Correspondance de Voltaire/1745/Lettre 1689

Correspondance de Voltaire/1745
Correspondance : année 1745GarnierŒuvres complètes de Voltaire, tome 36 (p. 333-334).

1689. — À M. LE MARQUIS D’ARGENSON,
ministre des affaires étrangères.
Le jour de la Circoncision 1745.

Monsieur Bon[1], premier président,
Dans vos vers me parait plaisant ;
Mais les Anglais ne le sont guères.
Ils descendent assurément
De ces aragnes[2] carnassières
Dont vous parlez si sagement.
Puissent ces méchants insulaires,
Selon leurs coutumes premières,
Prendre le soin de s’égorger !

Mais ils entendent leurs affaires,
Et c’est nous qu’ils veulent manger.

Vous les en empêcherez bien, monseigneur. Béni soit Apollon, qui vous a inspiré des choses si jolies dont je ne me doutais pas !
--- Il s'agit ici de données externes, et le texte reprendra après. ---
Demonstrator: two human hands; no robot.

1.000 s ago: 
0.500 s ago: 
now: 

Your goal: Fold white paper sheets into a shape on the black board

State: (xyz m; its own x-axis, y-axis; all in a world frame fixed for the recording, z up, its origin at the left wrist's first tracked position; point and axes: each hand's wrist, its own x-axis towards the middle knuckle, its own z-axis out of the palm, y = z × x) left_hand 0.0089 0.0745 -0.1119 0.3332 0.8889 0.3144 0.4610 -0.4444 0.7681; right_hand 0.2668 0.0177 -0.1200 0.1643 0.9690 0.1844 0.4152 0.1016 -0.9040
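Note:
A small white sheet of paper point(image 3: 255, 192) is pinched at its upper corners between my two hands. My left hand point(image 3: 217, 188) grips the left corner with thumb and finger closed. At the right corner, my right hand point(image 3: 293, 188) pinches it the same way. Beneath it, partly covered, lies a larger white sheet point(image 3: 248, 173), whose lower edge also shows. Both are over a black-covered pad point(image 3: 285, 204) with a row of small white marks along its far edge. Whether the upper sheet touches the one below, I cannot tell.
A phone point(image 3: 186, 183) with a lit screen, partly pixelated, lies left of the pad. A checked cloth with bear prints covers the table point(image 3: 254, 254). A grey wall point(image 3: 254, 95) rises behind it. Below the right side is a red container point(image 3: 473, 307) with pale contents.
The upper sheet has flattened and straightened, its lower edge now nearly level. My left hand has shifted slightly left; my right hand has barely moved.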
Pollio et ipse facit nova carmina ; pascite taurum…

(Virg., ecl. iii, v. 86.)

Il me semble que vos jolis vers, et encore moins ma chétive prose, ne produiront pas la paix cet hiver. Il vous faudra une bonne année pour accorder les araignées ; mais il y a apparence qu’on ne nous gobera pas comme des mouches.

Je vous remercie bien de votre confidence ; c’est un secret d’État que des vers d’un ministre. Le cardinal de Richelieu en faisait davantage, mais pas si bien. Je vous souhaite la bonne année, monseigneur, et je prends la liberté de vous aimer de tout mon cœur, tout comme si vous n’étiez pas ministre.

  1. François-Xavier Bon de Saint-Hilaire, ancien premier président de la chambre des comptes de Montpellier, et l’un des correspondants honoraires de l’Académie des inscriptions, particulièrement connu alors par une Dissertation sur l’araignée. Mort en janvier 1761. (Cl.)
  2. Dans les vers rappelés ici par Voltaire, le marquis d’Argenson comparait les souverains à des araignées dont les plus grosses dévorent les petites. Il est question de ces araignées dans les lettres 1744 et 1783.